The Monte Carlo technique was developed in 1946 by Ulam and Von Neumann [103] to solve neutron transport problems in the scope of the development of the atomic bomb. Monte Carlo simulation was later also adopted for kinetic transport problems in semiconductors, around 1966, by Kurosawa [104] and others. Monte Carlo algorithms were initially developed with the idea to emulate the physical behaviour of particles rather than to solve the Boltzmann transport equation per se. However, as the supporting mathematical theory in statistical sampling developed, it emerged that the Monte Carlo technique can be used as a general mathematical tool with applications going far beyond solving kinetic transport equations.
Indeed, there is a well-established Monte Carlo theory to solve (especially higher-dimensional) integrals or large systems of linear equations and integral equations efficiently [105]. Monte Carlo algorithms are better suited, compared to deterministic methods, to solve problems with a low regularity (smoothness) [106] and can be much more memory efficient, if large systems/domains are considered.

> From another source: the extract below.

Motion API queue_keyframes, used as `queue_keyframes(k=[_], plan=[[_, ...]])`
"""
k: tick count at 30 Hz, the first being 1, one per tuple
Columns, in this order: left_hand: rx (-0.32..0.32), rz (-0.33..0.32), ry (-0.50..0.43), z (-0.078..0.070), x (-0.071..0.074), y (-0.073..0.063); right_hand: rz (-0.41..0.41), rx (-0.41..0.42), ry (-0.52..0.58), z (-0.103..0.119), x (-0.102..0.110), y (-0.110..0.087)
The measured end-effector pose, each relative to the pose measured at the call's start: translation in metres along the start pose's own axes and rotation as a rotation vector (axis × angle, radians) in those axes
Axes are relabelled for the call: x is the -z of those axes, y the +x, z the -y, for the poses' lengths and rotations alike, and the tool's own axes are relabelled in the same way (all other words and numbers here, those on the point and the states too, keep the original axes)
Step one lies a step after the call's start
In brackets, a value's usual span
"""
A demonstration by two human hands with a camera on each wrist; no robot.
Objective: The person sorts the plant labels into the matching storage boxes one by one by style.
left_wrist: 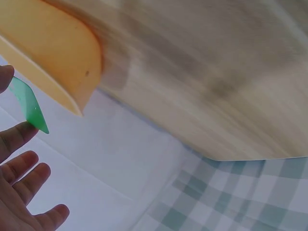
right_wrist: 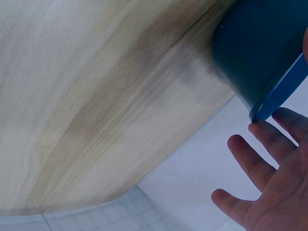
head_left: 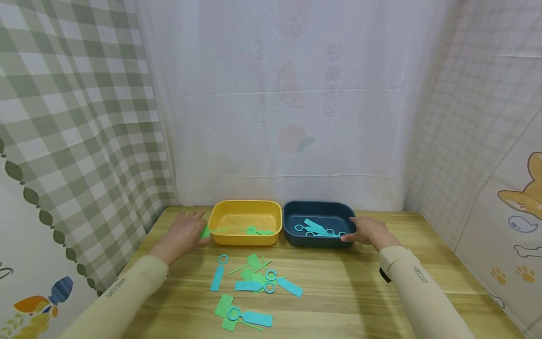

One can distinguish between grid and grid-free Monte Carlo algorithms to solve an equation: The former approach entails a discretization of the equation, whereafter the resulting system of linear algebraic equations is solved using Monte Carlo techniques. In certain cases, e.g. large integration domains, grid Monte Carlo algorithms show a superior computational complexity compared to grid-free algorithms [107]. Grid-free Monte Carlo algorithms, on the other hand, consider the integral form of the equation – this approach is applied to solve the WBE in this chapter.
The Monte Carlo approach is by now very well established in the field of semiconductor transport simulations; the de facto standard reference literature on the topic [108, 109, 110] can be consulted for an in-depth treatment of the topic. Gradually Monte Carlo algorithms have moved beyond a direct emulation of particle behaviour and issues of statistical enhancement were approached by adding a statistical weight to particles [111], or using backward-in-time trajectories [112]. These techniques were quickly recognised to be special cases of solving the BTE expressed as an integral equation and applying numerical Monte Carlo integration techniques [113]. This generalized approach to devising Monte Carlo algorithms has been used to develop the novel signed-particle method to solve the semi-discrete Wigner-Boltzmann equation and will be discussed in the remainder of this chapter.